▶ Aim of the exercise:
Output the data word for word, dropping every image.

** Provided data follows **

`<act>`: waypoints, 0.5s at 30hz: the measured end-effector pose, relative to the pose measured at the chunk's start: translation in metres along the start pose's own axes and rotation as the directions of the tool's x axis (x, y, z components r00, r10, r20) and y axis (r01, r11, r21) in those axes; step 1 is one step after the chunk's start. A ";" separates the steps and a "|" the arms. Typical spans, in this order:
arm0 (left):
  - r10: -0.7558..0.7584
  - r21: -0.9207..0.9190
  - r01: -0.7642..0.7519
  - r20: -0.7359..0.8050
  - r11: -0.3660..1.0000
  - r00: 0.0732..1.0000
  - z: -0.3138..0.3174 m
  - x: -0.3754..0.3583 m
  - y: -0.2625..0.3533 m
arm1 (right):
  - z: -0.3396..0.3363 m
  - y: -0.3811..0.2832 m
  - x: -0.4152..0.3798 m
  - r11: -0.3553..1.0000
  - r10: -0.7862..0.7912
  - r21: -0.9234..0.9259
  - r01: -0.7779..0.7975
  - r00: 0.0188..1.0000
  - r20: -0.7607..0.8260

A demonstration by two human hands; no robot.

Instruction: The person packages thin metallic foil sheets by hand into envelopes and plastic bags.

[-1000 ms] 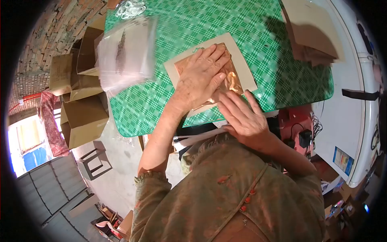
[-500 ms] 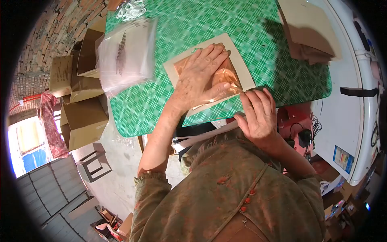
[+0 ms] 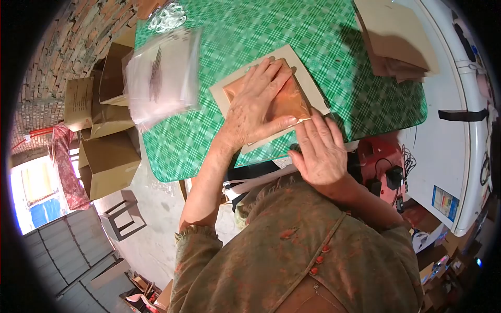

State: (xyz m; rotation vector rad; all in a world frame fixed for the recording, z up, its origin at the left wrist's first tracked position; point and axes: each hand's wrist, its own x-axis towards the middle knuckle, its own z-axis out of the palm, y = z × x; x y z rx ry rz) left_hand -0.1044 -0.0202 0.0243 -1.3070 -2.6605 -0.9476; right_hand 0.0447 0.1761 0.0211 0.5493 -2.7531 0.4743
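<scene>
My left hand (image 3: 255, 101) lies spread on an orange-brown packet (image 3: 292, 103) with a shiny clear wrap, its thumb stretched toward the packet's lower right corner. Beneath the packet is a beige card sheet (image 3: 309, 88), set at a slant on the green checked tablecloth (image 3: 229, 41). My right hand (image 3: 322, 151) is at the near edge of the table, fingers extended, with the fingertips touching the packet's lower right corner. Nothing is visibly gripped in either hand.
A stack of clear plastic bags (image 3: 163, 75) lies on the table's left, with white loops (image 3: 168, 17) behind it. Brown card sheets (image 3: 399, 41) lie at the back right. Open cardboard boxes (image 3: 109, 156) stand left; a white appliance (image 3: 438, 156) is at the right.
My right hand has moved left and slightly forward, onto the packet's corner. My left hand stays on the packet, whose wrap now looks flatter and less glary.
</scene>
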 end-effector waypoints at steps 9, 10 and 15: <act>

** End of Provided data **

▶ Exercise solution:
`<act>`: waypoints, 0.5s at 30hz: the measured end-effector pose, relative to the pose measured at the chunk's start: translation in metres along the start pose's own axes and rotation as the directions of the tool's x axis (x, y, z components r00, r10, r20) and y axis (r01, r11, r21) in those axes; step 1 is one step after the chunk's start. A ";" separates the steps and a "|" the arms. Typical spans, in this order:
arm0 (left):
  - r10: -0.7558..0.7584
  - r21: -0.9207..0.9190
  - r01: -0.7642..0.7519
  - r20: -0.7359..0.8050
  - r11: -0.3660..1.0000
  - r00: 0.0732..1.0000
  - z: -0.3138..0.3174 m
  - x: -0.3754..0.3583 m
  - y: -0.2625..0.3533 m
arm1 (right):
  - z: -0.3396..0.3363 m
  - y: -0.3811..0.2832 m
  - x: -0.4152..0.3798 m
  - r11: -0.3553..1.0000
  - r10: -0.7862..0.7912
  - r21: -0.9234..0.9259
  - r01: -0.7779..0.7975
  - r00: 0.0188..1.0000
  - r20: -0.7607..0.8260

A demonstration by two human hands; no robot.

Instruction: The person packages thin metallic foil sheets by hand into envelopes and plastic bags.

[-1000 ms] 
[-500 ms] 
[+0 ms] 

State: (xyz m; rotation vector rad; all in a world frame fixed for the recording, z up, its origin at the left wrist's first tracked position; point and axes: each hand's wrist, its own x-axis towards the middle knuckle, its own z-axis out of the palm, y = z × x; x y z rx ry rz) left_hand -0.1044 -0.0202 0.0243 -1.3070 -2.6605 -0.9476; right_hand 0.0447 0.1761 0.0211 0.5493 -2.7531 0.4743
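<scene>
My left hand (image 3: 255, 101) lies spread on an orange-brown packet (image 3: 292, 103) with a shiny clear wrap, its thumb stretched toward the packet's lower right corner. Beneath the packet is a beige card sheet (image 3: 309, 88), set at a slant on the green checked tablecloth (image 3: 229, 41). My right hand (image 3: 322, 151) is at the near edge of the table, fingers extended, with the fingertips touching the packet's lower right corner. Nothing is visibly gripped in either hand.
A stack of clear plastic bags (image 3: 163, 75) lies on the table's left, with white loops (image 3: 168, 17) behind it. Brown card sheets (image 3: 399, 41) lie at the back right. Open cardboard boxes (image 3: 109, 156) stand left; a white appliance (image 3: 438, 156) is at the right.
My right hand has moved left and slightly forward, onto the packet's corner. My left hand stays on the packet, whose wrap now looks flatter and less glary.
</scene>
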 end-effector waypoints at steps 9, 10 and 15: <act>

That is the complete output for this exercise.